Which lines mention "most"? Show each one from the listing.
++++ DATASET ++++
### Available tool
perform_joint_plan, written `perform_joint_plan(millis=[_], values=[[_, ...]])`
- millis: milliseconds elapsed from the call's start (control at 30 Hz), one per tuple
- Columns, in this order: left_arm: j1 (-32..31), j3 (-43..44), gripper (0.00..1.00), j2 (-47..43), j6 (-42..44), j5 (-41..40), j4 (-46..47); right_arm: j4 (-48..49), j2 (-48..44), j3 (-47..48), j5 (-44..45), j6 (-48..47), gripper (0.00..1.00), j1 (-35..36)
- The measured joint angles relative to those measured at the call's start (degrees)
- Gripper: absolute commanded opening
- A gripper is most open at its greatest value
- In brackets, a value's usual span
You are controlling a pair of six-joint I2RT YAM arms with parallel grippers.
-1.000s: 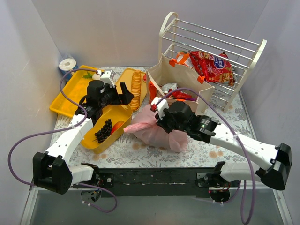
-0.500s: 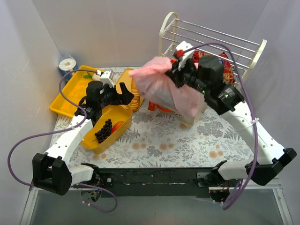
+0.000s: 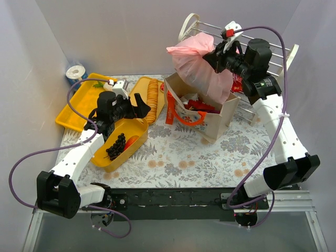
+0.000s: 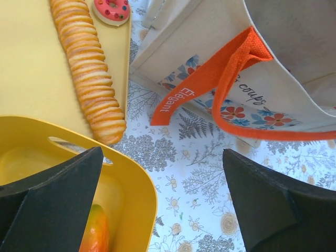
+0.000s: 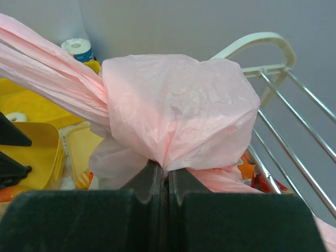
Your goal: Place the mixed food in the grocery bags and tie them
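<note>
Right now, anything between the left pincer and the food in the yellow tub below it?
Nothing visible. The left pincer is open above the yellow tub's far rim; the dark berries and orange-red piece lie uncovered inside.

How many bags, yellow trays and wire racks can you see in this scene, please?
Bags: 2 (pink plastic bag, beige tote)
Yellow trays: 3 (back-left tray, cracker tray, near tray)
Wire rack: 1
Total: 6
</note>
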Motion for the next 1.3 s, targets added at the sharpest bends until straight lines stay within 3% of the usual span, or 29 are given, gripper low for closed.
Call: perform_joint_plan(millis=[233,367,567,800,900,1033,1067,1133,1167,1300], values=[[0.00,0.76,0.98,3.10,-5.05,4.98,4.52,4.13,-0.59,-10.10,-5.33,1.86,0.01,-0.15],[-0.76,6.23,0.98,9.29,-8.72,6.64,5.49,5.09,-1.95,-17.46,-5.42,1.75,0.01,0.04],[-3.23,17.16,0.98,18.86,-13.05,6.58,7.19,4.98,-7.54,-24.90,-0.48,1.09,0.01,0.00],[-6.23,25.97,0.85,29.22,-14.64,6.67,7.02,3.50,-11.08,-25.27,6.54,-0.46,0.01,0.00],[-7.72,26.58,0.74,31.15,-14.67,6.91,5.84,2.86,-9.75,-25.27,7.54,-0.83,0.01,0.11],[-8.90,25.44,0.39,31.08,-15.37,7.65,6.14,2.51,-6.47,-25.27,9.73,-1.44,0.01,1.60],[-9.03,24.85,0.19,31.04,-15.69,8.20,6.82,2.43,-5.40,-25.22,10.60,-1.64,0.01,2.36],[-9.07,23.96,0.04,31.04,-16.79,9.75,7.85,2.43,-3.23,-25.11,12.22,-2.05,0.01,4.13],[-9.07,23.65,0.00,31.04,-17.14,10.56,8.35,2.12,-1.46,-24.76,13.60,-2.45,0.01,5.53],[-9.14,23.58,0.00,31.04,-18.40,12.52,9.35,2.03,5.60,-22.18,17.88,-2.89,0.01,8.76]])
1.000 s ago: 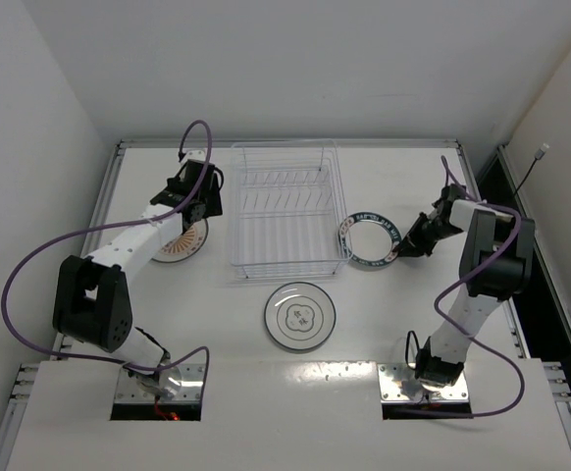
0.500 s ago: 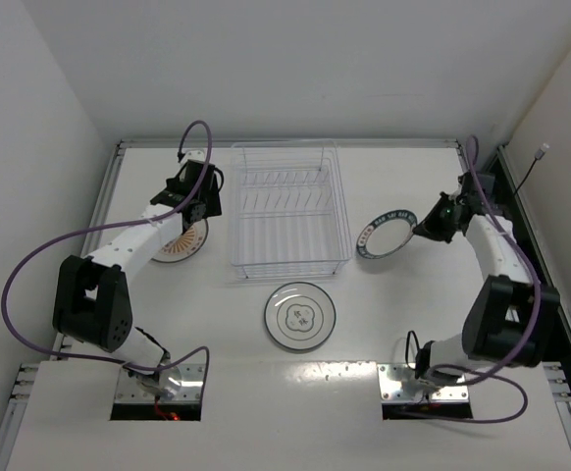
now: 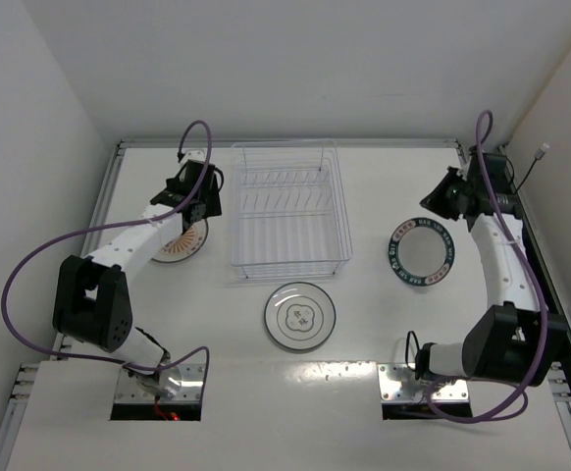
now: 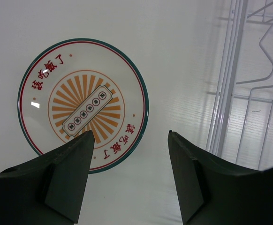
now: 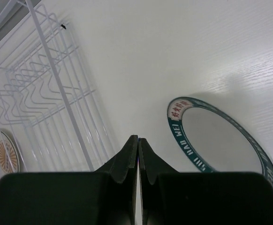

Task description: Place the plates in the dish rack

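Observation:
The orange-brown striped plate [image 3: 181,240] lies flat left of the dish rack [image 3: 287,211]. My left gripper [image 3: 200,210] hovers over its right edge, open and empty. In the left wrist view the plate [image 4: 82,105] sits ahead of the open gripper [image 4: 131,136], with the rack's wires [image 4: 230,84] on the right. The dark-rimmed plate [image 3: 422,252] lies flat right of the rack. My right gripper [image 3: 435,200] is shut and empty above and behind it. The right wrist view shows that gripper [image 5: 138,140], the plate [image 5: 221,140] and the rack [image 5: 47,108]. The grey-ringed plate [image 3: 299,316] lies in front of the rack.
The rack holds no plates and stands at the middle back of the white table [image 3: 384,334]. Raised rails run along the table's left edge [image 3: 109,196] and right edge [image 3: 482,177]. White walls close in the back and sides.
The dark-rimmed plate, raised and tilted at the right gripper half a second ago, now lies flat farther right. The right gripper has moved up and back, off it. The left arm has not moved.

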You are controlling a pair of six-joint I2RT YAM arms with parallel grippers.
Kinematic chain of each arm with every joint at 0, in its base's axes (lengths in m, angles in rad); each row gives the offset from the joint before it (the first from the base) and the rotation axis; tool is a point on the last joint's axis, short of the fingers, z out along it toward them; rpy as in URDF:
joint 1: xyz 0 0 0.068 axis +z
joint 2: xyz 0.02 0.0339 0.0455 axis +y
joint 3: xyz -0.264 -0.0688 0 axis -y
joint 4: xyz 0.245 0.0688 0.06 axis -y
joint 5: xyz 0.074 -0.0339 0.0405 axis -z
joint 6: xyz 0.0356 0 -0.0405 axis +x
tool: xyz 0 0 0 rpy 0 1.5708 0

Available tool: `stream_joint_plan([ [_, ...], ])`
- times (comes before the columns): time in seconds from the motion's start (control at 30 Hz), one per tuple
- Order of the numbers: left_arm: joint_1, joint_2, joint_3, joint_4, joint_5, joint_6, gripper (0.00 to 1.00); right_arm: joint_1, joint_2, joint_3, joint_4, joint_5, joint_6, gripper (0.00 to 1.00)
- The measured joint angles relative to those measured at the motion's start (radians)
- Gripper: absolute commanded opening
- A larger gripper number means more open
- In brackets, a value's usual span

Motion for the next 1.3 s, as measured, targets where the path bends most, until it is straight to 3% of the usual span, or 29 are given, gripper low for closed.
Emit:
stream_joint_plan([
  [0.33, 0.0, 0.0, 0.0, 0.0, 0.0, 0.0, 0.61, -0.004, 0.008, -0.028, -0.014, 0.019, -0.005, 0.0],
  [0.6, 0.0, 0.0, 0.0, 0.0, 0.0, 0.0, 0.61, -0.022, 0.153, -0.091, -0.083, 0.031, -0.068, 0.0],
  [0.97, 0.0, 0.0, 0.0, 0.0, 0.0, 0.0, 0.63, -0.021, 0.127, -0.212, -0.137, 0.174, -0.08, 0.0],
  [1.17, 0.0, 0.006, 0.0, 0.0, 0.0, 0.0, 0.63, -0.028, 0.117, -0.265, -0.122, 0.18, -0.063, 0.0],
  [1.3, 0.0, 0.006, 0.0, -0.002, 0.0, 0.0, 0.63, -0.028, 0.117, -0.276, -0.106, 0.138, -0.057, 0.14],
])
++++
- [RESULT OF THIS EXERCISE]:
- A gripper is most open at its greatest value
Motion for the next 1.3 s, as measured, targets where the path bends most, until it is straight to 3% of the usual span, or 29 are given, gripper low for closed.

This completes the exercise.